I sat with him in a long silence. Suddenly there was a loud beeping from a machine beside the bed. I froze at first and then jumped up. At the same time Angela came rushing into the room, and jumped into action.

‘I was only talking to him,’ I said, panicked. ‘What did I do?’

‘You didn’t do anything,’ she said quickly. She rushed to the door, fired a list of orders to another nurse on duty, then looked at me. ‘You didn’t do anything. Stop blaming yourself. I’m glad you were with him. Now go.’

The room became a flurry of activity and I left.

Simon Conway was pronounced dead that night.

24

How to Wallow in Your Despair in One Easy Way

I arrived back at the Morrison Hotel suite at five thirty a.m., exhausted and completely drained. I wanted to climb back into bed beside Adam’s warm strong body, feel secure, have him recharge me with love and joy, belief and goodness again. This was what I’d expected to do, but when I walked into the suite, he was already up.

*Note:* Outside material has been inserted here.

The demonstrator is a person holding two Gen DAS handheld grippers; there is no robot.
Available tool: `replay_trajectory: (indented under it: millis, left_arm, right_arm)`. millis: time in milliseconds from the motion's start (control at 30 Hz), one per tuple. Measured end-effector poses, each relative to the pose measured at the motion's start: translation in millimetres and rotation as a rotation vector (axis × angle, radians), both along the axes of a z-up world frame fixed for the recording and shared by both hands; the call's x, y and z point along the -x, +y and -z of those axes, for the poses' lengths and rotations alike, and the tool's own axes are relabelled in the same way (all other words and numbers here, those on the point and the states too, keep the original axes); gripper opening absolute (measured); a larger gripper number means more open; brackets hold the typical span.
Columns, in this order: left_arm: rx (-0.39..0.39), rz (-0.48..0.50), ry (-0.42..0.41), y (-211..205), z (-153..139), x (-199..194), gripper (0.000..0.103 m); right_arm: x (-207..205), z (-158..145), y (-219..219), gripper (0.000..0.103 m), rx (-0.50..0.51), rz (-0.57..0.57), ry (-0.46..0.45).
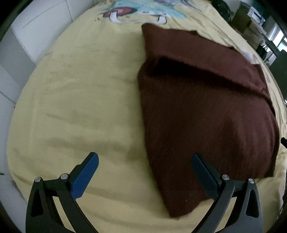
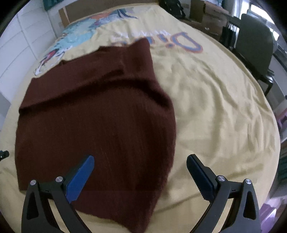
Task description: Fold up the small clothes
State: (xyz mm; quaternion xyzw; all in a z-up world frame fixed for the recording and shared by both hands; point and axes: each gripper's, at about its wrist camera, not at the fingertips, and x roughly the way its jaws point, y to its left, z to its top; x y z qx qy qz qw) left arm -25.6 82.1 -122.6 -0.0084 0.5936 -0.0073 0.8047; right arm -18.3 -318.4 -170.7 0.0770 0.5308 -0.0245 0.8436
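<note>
A dark maroon knit garment (image 1: 206,114) lies flat on a yellow bedsheet (image 1: 80,107), with a fold laid across its far part. It also shows in the right wrist view (image 2: 100,121). My left gripper (image 1: 145,159) is open and empty, hovering over the garment's near left edge. My right gripper (image 2: 140,161) is open and empty, hovering over the garment's near right part. Both have blue pads.
The yellow sheet (image 2: 215,107) carries a cartoon print at the far end (image 1: 143,9) and blue letters (image 2: 186,43). White wall panels (image 1: 35,26) stand at the left. A dark chair (image 2: 254,44) and boxes (image 2: 206,12) stand beyond the bed's right side.
</note>
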Motion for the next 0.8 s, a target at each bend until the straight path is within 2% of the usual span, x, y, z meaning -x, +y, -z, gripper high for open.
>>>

The sight of him made me smile and my heart lift, seeing him medicine enough for me, but then I saw the look on his face as I walked into the room and my smile disappeared. Warning bells rang. I knew regret when I saw it, I’d been looking at it in the mirror every day since I married Barry. I readied myself, steeled my heart, built up my wall around myself in preparation for the attack. The ice queen defences were engaged.

‘You’ve been crying,’ he said.

I looked at my reflection in the hall mirror and I was a mess. The clothes I’d thrown on were a mismatch, my hair hadn’t been brushed, I wasn’t wearing make-up, my nose was red, my skin blotchy. I didn’t exactly look a sight to win him over. I was about to tell him about Simon when it began.

It began with a look and I knew, I knew it before he even said the words, immediately feeling like a piece of filth who had taken advantage of a sick man, and I wanted the moment to be over already so I could collect my bag and do the walk of shame back to Clontarf. Had I learned nothing from the Simon Conway experience? What had I done to Adam? He looked a mess; had I undone all the good work he had done on himself, made him confused and disgusted with himself, disoriented enough to send him straight back to the bridge beneath our window? How could I leave him now? In this state? Even when he asked me to leave?